_TASK BRIEF_
Print the listing again exactly, leaving nothing out.

===== SUPPLIED MATERIAL =====

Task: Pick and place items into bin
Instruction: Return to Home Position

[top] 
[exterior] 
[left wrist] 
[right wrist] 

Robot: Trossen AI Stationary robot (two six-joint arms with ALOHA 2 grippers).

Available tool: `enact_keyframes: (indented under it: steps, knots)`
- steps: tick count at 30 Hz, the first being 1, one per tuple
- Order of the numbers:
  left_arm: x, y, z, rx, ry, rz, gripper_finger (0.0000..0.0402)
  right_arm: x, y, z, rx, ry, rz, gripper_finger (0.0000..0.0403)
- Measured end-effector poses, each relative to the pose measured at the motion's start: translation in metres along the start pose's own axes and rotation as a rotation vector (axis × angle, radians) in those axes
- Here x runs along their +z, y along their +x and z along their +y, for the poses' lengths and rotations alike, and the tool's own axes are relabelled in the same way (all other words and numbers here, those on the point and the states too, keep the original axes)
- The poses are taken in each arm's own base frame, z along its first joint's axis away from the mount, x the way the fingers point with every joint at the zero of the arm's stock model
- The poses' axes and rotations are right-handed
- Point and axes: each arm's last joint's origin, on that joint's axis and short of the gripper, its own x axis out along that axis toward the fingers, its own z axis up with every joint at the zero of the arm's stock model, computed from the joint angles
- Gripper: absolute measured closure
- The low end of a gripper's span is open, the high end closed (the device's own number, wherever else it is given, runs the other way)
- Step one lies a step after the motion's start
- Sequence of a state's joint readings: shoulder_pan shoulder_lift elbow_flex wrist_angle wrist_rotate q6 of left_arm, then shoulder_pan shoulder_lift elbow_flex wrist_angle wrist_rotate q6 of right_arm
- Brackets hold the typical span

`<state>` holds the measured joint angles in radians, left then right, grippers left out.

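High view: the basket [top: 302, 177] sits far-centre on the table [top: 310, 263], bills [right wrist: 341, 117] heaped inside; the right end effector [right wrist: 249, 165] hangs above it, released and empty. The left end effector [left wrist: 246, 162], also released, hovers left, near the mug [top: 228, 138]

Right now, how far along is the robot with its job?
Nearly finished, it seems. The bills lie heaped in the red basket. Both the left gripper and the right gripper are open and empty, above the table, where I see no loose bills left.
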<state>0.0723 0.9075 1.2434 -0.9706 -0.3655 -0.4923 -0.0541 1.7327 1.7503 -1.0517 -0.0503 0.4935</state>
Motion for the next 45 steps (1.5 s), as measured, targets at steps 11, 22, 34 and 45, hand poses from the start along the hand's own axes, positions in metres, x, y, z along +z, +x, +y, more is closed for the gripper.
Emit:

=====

_TASK RESULT_
Task: Pick and place items into bin
Instruction: Return to Home Position

[top] 
[exterior] 
[left wrist] 
[right wrist] 

Robot: Trossen AI Stationary robot (two six-joint arms with ALOHA 2 grippers).

Available tool: `enact_keyframes: (indented under it: steps, knots)`
- steps: tick count at 30 Hz, the first being 1, one per tuple
- Order of the numbers:
  left_arm: x, y, z, rx, ry, rz, gripper_finger (0.0000..0.0402)
  right_arm: x, y, z, rx, ry, rz, gripper_finger (0.0000..0.0403)
- Measured end-effector poses, each relative to the pose measured at the motion's start: translation in metres along the start pose's own axes and rotation as a rotation vector (axis × angle, radians) in those axes
- Here x runs along their +z, y along their +x and z along their +y, for the poses' lengths and rotations alike, and the tool's own axes are relabelled in the same way (all other words and numbers here, those on the point and the states too, keep the original axes)
- The poses are taken in each arm's own base frame, z along its first joint's axis away from the mount, x the way the fingers point with every joint at the zero of the arm's stock model
- The poses' axes and rotations are right-handed
- Point and axes: each arm's last joint's origin, on that joint's axis and short of the gripper, its own x axis out along that axis toward the fingers, its own z axis up with every joint at the zero of the arm's stock model, computed from the joint angles
- Gripper: absolute measured closure
- The low end of a gripper's span is open, the high end closed (the device's own number, wherever else it is given, runs the other way)
- Step one lies a step after the motion's start
- Sequence of a state's joint readings: shoulder_pan shoulder_lift elbow_flex wrist_angle wrist_rotate q6 of left_arm, then shoulder_pan shoulder_lift elbow_flex wrist_angle wrist_rotate q6 of right_arm
- Brackets hold the typical span

`<state>` holds the measured joint angles in radians, left then right, grippers left out.

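High view: the basket [top: 302, 177] sits far-centre on the table [top: 310, 263], bills [right wrist: 341, 117] heaped inside; the right end effector [right wrist: 249, 165] hangs above it, released and empty. The left end effector [left wrist: 246, 162], also released, hovers left, near the mug [top: 228, 138]

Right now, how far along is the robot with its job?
Nearly finished, it seems. The bills lie heaped in the red basket. Both the left gripper and the right gripper are open and empty, above the table, where I see no loose bills left.
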<state>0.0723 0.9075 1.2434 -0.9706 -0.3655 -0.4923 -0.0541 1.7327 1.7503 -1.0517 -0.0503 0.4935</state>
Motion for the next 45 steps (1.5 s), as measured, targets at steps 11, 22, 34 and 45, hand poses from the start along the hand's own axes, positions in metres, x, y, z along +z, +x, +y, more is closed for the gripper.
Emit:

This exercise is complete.